[Stored data]
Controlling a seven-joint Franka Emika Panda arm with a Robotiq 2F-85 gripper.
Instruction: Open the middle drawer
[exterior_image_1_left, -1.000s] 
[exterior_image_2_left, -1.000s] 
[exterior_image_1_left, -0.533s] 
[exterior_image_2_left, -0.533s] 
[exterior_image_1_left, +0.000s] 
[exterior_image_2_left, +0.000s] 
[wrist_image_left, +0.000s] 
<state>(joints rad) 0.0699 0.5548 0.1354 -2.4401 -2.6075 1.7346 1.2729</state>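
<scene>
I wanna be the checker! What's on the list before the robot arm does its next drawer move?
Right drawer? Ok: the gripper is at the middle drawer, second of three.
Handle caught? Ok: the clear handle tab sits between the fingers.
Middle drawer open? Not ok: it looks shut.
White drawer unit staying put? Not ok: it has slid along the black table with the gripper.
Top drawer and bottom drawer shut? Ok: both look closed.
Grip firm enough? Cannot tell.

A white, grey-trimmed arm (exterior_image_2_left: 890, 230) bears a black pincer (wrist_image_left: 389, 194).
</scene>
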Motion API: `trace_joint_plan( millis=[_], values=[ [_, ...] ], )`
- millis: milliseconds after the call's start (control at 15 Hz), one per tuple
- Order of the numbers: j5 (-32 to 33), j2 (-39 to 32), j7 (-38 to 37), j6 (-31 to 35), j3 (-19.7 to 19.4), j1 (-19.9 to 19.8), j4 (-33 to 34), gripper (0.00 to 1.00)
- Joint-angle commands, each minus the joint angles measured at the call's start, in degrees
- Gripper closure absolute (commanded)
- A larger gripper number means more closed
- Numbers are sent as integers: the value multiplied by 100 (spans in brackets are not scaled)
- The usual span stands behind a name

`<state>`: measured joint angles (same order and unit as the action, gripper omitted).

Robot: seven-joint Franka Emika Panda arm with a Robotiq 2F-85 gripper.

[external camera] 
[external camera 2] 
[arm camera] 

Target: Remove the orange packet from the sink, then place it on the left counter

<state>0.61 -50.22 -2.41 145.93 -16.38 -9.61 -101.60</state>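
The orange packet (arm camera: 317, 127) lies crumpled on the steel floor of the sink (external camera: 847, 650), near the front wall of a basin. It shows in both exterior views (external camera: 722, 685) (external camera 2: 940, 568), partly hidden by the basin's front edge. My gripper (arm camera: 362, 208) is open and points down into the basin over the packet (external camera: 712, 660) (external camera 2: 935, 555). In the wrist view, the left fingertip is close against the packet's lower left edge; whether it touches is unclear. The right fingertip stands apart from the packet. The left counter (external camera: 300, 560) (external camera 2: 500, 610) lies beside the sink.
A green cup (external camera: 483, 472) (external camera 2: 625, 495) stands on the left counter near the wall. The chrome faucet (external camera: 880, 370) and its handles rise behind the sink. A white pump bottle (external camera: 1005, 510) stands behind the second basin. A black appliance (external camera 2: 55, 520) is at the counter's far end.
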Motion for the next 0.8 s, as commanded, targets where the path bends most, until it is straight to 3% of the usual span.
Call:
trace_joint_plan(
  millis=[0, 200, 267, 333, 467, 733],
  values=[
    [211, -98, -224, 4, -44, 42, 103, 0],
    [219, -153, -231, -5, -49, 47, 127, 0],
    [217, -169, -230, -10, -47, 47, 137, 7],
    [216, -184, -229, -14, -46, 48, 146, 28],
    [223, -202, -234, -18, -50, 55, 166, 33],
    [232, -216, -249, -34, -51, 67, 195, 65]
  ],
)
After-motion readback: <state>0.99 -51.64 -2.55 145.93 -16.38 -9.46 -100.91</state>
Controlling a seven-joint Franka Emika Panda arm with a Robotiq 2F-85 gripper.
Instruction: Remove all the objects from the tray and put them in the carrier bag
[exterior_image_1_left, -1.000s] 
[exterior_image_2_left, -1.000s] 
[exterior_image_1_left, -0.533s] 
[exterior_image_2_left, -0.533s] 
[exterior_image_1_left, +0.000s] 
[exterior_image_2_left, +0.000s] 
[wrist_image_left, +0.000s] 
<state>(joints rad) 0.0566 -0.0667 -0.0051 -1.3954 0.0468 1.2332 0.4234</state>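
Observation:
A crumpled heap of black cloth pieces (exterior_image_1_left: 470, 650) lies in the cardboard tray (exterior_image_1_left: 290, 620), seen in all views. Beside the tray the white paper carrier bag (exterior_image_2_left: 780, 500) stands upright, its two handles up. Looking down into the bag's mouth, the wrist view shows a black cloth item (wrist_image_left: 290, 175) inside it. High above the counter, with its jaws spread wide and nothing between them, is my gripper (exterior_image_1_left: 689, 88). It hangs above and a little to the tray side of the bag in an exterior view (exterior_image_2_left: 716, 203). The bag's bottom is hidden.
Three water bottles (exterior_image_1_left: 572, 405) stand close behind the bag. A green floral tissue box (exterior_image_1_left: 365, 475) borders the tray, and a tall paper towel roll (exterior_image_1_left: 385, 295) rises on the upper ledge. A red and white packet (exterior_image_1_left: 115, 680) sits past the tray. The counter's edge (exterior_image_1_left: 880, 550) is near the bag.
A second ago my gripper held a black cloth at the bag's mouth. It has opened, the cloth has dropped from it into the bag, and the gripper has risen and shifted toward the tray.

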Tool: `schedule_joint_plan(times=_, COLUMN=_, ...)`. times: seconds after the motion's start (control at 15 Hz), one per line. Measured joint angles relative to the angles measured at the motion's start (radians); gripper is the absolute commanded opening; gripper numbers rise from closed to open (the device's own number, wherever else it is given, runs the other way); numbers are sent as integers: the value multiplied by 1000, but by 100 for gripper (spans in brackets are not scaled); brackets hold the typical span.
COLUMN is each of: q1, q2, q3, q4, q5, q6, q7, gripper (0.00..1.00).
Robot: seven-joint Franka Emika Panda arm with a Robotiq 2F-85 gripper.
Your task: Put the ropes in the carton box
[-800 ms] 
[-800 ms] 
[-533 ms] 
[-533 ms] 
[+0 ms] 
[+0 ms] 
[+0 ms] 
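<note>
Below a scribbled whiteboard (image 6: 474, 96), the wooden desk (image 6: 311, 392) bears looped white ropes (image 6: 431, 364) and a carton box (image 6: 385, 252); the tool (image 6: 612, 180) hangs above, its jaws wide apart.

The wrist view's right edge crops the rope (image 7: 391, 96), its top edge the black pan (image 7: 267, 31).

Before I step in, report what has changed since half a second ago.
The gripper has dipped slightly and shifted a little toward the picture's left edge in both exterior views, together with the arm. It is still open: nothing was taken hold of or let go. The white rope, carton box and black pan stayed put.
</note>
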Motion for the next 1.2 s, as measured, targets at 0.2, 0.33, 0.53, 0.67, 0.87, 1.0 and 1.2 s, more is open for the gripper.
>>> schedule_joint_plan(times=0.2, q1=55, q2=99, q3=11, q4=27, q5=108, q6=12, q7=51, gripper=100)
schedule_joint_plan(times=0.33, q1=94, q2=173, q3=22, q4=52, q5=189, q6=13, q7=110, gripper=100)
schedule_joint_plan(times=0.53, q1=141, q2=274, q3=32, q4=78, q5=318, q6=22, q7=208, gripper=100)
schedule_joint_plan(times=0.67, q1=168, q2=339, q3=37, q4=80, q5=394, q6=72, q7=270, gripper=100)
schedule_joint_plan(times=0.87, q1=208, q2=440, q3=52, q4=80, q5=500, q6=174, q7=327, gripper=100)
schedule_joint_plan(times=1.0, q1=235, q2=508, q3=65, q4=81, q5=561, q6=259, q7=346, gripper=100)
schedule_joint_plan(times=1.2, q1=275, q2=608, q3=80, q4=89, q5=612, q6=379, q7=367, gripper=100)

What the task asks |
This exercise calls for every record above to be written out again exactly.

Response box |
Controlling a seven-joint Franka Emika Panda arm with a Robotiq 2F-85 gripper.
Instruction: Open the middle drawer
[exterior_image_1_left, -1.000s] 
[exterior_image_2_left, -1.000s] 
[exterior_image_1_left, -0.533s] 
[exterior_image_2_left, -0.533s] 
[exterior_image_1_left, +0.000s] 
[exterior_image_2_left, +0.000s] 
[wrist_image_left, +0.000s] 
<state>(joints rad) 0.0699 0.5548 0.1354 -2.4401 -2.6075 1.7346 1.2729</state>
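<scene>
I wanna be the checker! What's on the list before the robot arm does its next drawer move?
Right drawer? Ok: the gripper is at the middle drawer, second of three.
Handle caught? Ok: the clear handle tab sits between the fingers.
Middle drawer open? Not ok: it looks shut.
White drawer unit staying put? Not ok: it has slid along the black table with the gripper.
Top drawer and bottom drawer shut? Ok: both look closed.
Grip firm enough? Cannot tell.

A white, grey-trimmed arm (exterior_image_2_left: 890, 230) bears a black pincer (wrist_image_left: 389, 194).
</scene>
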Motion API: `trace_joint_plan( millis=[_], values=[ [_, ...] ], )`
- millis: milliseconds after the call's start (control at 15 Hz), one per tuple
- Order of the numbers: j5 (-32 to 33), j2 (-39 to 32), j7 (-38 to 37), j6 (-31 to 35), j3 (-19.7 to 19.4), j1 (-19.9 to 19.8), j4 (-33 to 34), gripper (0.00 to 1.00)
- Joint-angle commands, each minus the joint angles measured at the call's start, in degrees
- Gripper closure absolute (commanded)
- A larger gripper number means more closed
- Numbers are sent as integers: the value multiplied by 100 (spans in brackets are not scaled)
- The usual span stands behind a name

`<state>`: measured joint angles (same order and unit as the action, gripper omitted).

Robot: seven-joint Franka Emika Panda arm with a Robotiq 2F-85 gripper.

[external camera] 
[external camera 2] 
[arm camera] 

Target: Remove the orange packet from the sink, then place it on the left counter

<state>0.61 -50.22 -2.41 145.93 -16.38 -9.61 -101.60</state>
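The orange packet (arm camera: 317, 127) lies crumpled on the steel floor of the sink (external camera: 847, 650), near the front wall of a basin. It shows in both exterior views (external camera: 722, 685) (external camera 2: 940, 568), partly hidden by the basin's front edge. My gripper (arm camera: 362, 208) is open and points down into the basin over the packet (external camera: 712, 660) (external camera 2: 935, 555). In the wrist view, the left fingertip is close against the packet's lower left edge; whether it touches is unclear. The right fingertip stands apart from the packet. The left counter (external camera: 300, 560) (external camera 2: 500, 610) lies beside the sink.
A green cup (external camera: 483, 472) (external camera 2: 625, 495) stands on the left counter near the wall. The chrome faucet (external camera: 880, 370) and its handles rise behind the sink. A white pump bottle (external camera: 1005, 510) stands behind the second basin. A black appliance (external camera 2: 55, 520) is at the counter's far end.
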Motion for the next 0.8 s, as commanded, targets where the path bends most, until it is straight to 3% of the usual span.
Call:
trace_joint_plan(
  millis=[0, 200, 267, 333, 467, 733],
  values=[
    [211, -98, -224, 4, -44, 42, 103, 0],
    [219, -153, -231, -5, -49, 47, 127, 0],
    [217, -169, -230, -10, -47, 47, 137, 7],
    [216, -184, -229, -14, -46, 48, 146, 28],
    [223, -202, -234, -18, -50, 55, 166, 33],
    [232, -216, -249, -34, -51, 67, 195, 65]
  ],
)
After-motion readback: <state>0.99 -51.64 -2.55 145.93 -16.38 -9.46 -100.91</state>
Controlling a seven-joint Franka Emika Panda arm with a Robotiq 2F-85 gripper.
Instruction: Remove all the objects from the tray and put them in the carrier bag
[exterior_image_1_left, -1.000s] 
[exterior_image_2_left, -1.000s] 
[exterior_image_1_left, -0.533s] 
[exterior_image_2_left, -0.533s] 
[exterior_image_1_left, +0.000s] 
[exterior_image_2_left, +0.000s] 
[wrist_image_left, +0.000s] 
<state>(joints rad) 0.0566 -0.0667 -0.0051 -1.3954 0.0468 1.2332 0.4234</state>
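Observation:
A crumpled heap of black cloth pieces (exterior_image_1_left: 470, 650) lies in the cardboard tray (exterior_image_1_left: 290, 620), seen in all views. Beside the tray the white paper carrier bag (exterior_image_2_left: 780, 500) stands upright, its two handles up. Looking down into the bag's mouth, the wrist view shows a black cloth item (wrist_image_left: 290, 175) inside it. High above the counter, with its jaws spread wide and nothing between them, is my gripper (exterior_image_1_left: 689, 88). It hangs above and a little to the tray side of the bag in an exterior view (exterior_image_2_left: 716, 203). The bag's bottom is hidden.
Three water bottles (exterior_image_1_left: 572, 405) stand close behind the bag. A green floral tissue box (exterior_image_1_left: 365, 475) borders the tray, and a tall paper towel roll (exterior_image_1_left: 385, 295) rises on the upper ledge. A red and white packet (exterior_image_1_left: 115, 680) sits past the tray. The counter's edge (exterior_image_1_left: 880, 550) is near the bag.
A second ago my gripper held a black cloth at the bag's mouth. It has opened, the cloth has dropped from it into the bag, and the gripper has risen and shifted toward the tray.
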
Tool: `schedule_joint_plan(times=_, COLUMN=_, ...)`. times: seconds after the motion's start (control at 15 Hz), one per line. Measured joint angles relative to the angles measured at the motion's start (radians); gripper is the absolute commanded opening; gripper numbers rise from closed to open (the device's own number, wherever else it is given, runs the other way); numbers are sent as integers: the value multiplied by 1000, but by 100 for gripper (spans in brackets are not scaled); brackets hold the typical span.
COLUMN is each of: q1, q2, q3, q4, q5, q6, q7, gripper (0.00..1.00).
Robot: seven-joint Franka Emika Panda arm with a Robotiq 2F-85 gripper.
Your task: Put the ropes in the carton box
[-800 ms] 
[-800 ms] 
[-533 ms] 
[-533 ms] 
[+0 ms] 
[+0 ms] 
[+0 ms] 
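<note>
Below a scribbled whiteboard (image 6: 474, 96), the wooden desk (image 6: 311, 392) bears looped white ropes (image 6: 431, 364) and a carton box (image 6: 385, 252); the tool (image 6: 612, 180) hangs above, its jaws wide apart.

The wrist view's right edge crops the rope (image 7: 391, 96), its top edge the black pan (image 7: 267, 31).

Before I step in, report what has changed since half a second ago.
The gripper has dipped slightly and shifted a little toward the picture's left edge in both exterior views, together with the arm. It is still open: nothing was taken hold of or let go. The white rope, carton box and black pan stayed put.
</note>
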Motion for the next 1.2 s, as measured, targets at 0.2, 0.33, 0.53, 0.67, 0.87, 1.0 and 1.2 s, more is open for the gripper.
>>> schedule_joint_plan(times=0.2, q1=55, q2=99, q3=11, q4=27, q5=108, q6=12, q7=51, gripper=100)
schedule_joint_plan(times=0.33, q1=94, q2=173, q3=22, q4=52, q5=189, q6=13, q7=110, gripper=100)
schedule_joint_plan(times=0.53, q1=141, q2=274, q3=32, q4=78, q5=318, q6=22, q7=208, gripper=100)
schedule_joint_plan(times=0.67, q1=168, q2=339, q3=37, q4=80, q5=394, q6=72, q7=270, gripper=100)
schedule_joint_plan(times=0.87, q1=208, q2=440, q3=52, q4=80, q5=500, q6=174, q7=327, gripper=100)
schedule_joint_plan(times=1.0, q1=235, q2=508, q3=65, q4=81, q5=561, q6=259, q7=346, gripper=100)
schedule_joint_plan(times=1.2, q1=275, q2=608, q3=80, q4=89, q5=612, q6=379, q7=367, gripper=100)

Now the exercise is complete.